Read more in the full article here.

22 Comments

  1. As long as there are enough Apple Haters, the stock will be depressed. This is just a fact of the market. Microsoft has dominated the software market and has legions of captives who have the Stockholm syndrome and I believe it will take a few more years before people believe there is an alternative to Windows. The iPhone has done a great job at convincing the market that Apple can make the grade for the average Windows sufferer.

    1. You are mistakenly transposing the psychology of fanboys onto that of investors. Investors and specifically large institutional investors as well as mutual fund managers don’t look at Apple like MS and Android fanboys do. It’s much more about the stats and the money.

      This mentality is far less pervasive in the investment community than it is among everyday users. There are far more complex reasons that AAPL is depressed rather than some silly fanboy bias.

      1. Like what? Cut the Fanboy crap, and yes if you look at stats and think its future is depressed then you need to get your head out of your ass. iPhone, iPad & Mac sales continue to climb, except for iPad, market share is still low so lots of room to go up. Plus iPhone 5, iPad 3 & Apple Tv in the near future, 30% growth projected, $80B in cash, no debt and we have not even talked software. Depresesed ha! Stock manipulation at its finest.

        1. I dont know if you’re replying to me or the original poster, but without any real analysis of the stock, or acknowledgement of the market at large and the challenges we are facing, your post is the one that reeks of fanboy crap.

  2. Exactly!

    It always amazes me that despite the chasm of difference between a standard LIVR vs a more thorough TOST analysis, how many so-called professionals choose to evaluate AAPL through the smallest of windows.

    Why?

    Fear.

    Despite everything they know, despite common sense, investors fear that AAPL is so big, it can’t get bigger, and price shares as if they’ve already tanked.

    To fear, might as well add uncertainty. There’s never been a company like AAPL, so investors are uncertain, and uncertainty drives prices lower.

    Charted on a BACN graph, AAPL needs to punch 5 times as hard to see the gains of a single punch from its competitors.

  3. Anal……. yet looking to drop the stock price.

    Actually I say go for it.

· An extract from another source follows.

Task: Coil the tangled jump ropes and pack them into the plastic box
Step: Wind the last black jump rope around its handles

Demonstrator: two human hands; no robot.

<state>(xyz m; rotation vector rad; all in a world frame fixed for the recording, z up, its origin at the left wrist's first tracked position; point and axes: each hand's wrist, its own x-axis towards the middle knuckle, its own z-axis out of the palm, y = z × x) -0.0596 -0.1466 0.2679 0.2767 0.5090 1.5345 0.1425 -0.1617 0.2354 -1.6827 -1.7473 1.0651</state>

Its too high now for me and I could use it to drop to say 350 so I can pick up a few more shares.

    Curse my luck for not buying more shares at 80…

    en

    1. Secular has to do with a trend happening over a long period of time. Tailwinds help objects speed up as opposed to headwinds which slow things down. I figured he meant that iPhone and iPad sales were trending up and will continue to do so possibly being pushed by a recovering economy.

  4. 1-to-10 split and AAPL will take off like a scalded dog. Many people think it’s too high, not because it may be near its all-time high, but because it’s about $400 per share. To many people, THAT is what’s too high.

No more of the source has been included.